25 Reinforcement Learning Foundations

Markov decision processes, the Bellman equation, tabular Q-learning and SARSA from scratch, and the exploration-exploitation trade-off via epsilon-greedy and UCB.

Learning objectives

  • Define a Markov decision process (MDP) and derive the Bellman optimality equation.
  • Implement tabular Q-learning from scratch for a gridworld environment.
  • Compare Q-learning (off-policy) and SARSA (on-policy) in terms of learned policies.
  • Analyze exploration strategies: \(\varepsilon\)-greedy versus upper confidence bound (UCB).

25.1 Motivation

An agent navigates a maze, choosing directions and receiving rewards, with no prior knowledge of the map. This is the reinforcement learning (RL) problem (Sutton & Barto, 2018). Unlike supervised learning (correct answers provided) or game theory’s analytical equilibria, RL learns through trial-and-error interaction. The framework is foundational for multi-agent learning: before understanding how two Q-learners interact in a matrix game (26), we must understand single-agent Q-learning.

25.2 Theory

25.2.1 Markov decision processes

A Markov decision process (MDP) is a tuple \((\mathcal{S}, \mathcal{A}, P, R, \gamma)\) where:

  • \(\mathcal{S}\) is a finite set of states,
  • \(\mathcal{A}\) is a finite set of actions,
  • \(P(s' \mid s, a)\) is the transition probability,
  • \(R(s, a, s')\) is the reward function,
  • \(\gamma \in [0, 1)\) is the discount factor.

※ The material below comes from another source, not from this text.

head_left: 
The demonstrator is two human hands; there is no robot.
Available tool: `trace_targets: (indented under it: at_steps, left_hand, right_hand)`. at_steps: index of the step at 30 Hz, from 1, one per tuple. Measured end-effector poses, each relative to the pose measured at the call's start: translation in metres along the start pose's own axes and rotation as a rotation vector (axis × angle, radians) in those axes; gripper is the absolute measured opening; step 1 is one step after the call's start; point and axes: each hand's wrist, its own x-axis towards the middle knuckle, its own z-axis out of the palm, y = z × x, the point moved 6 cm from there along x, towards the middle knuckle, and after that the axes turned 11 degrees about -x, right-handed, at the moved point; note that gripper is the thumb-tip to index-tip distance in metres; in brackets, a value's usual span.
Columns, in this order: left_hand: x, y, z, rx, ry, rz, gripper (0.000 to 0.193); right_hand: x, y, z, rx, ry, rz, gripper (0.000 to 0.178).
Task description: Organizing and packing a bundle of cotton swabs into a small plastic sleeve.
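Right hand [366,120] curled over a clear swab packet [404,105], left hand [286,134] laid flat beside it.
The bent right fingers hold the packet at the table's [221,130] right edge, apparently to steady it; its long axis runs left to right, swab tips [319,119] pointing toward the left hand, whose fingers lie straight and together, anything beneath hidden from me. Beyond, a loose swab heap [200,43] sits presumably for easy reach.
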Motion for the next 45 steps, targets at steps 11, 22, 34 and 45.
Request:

The agent’s goal is to find a policy \(\pi(a \mid s)\) that maximizes expected cumulative discounted reward:

\[\begin{equation} V^\pi(s) = \mathbb{E}_\pi \left[ \sum_{t=0}^{\infty} \gamma^t R_t \;\middle|\; S_0 = s \right] \tag{25.1} \end{equation}\]

25.2.2 The Bellman equation

The optimal value function \(V^*(s)\) satisfies the Bellman optimality equation:

\[\begin{equation} V^*(s) = \max_{a \in \mathcal{A}} \sum_{s'} P(s' \mid s, a) \left[ R(s, a, s') + \gamma \, V^*(s') \right] \tag{25.2} \end{equation}\]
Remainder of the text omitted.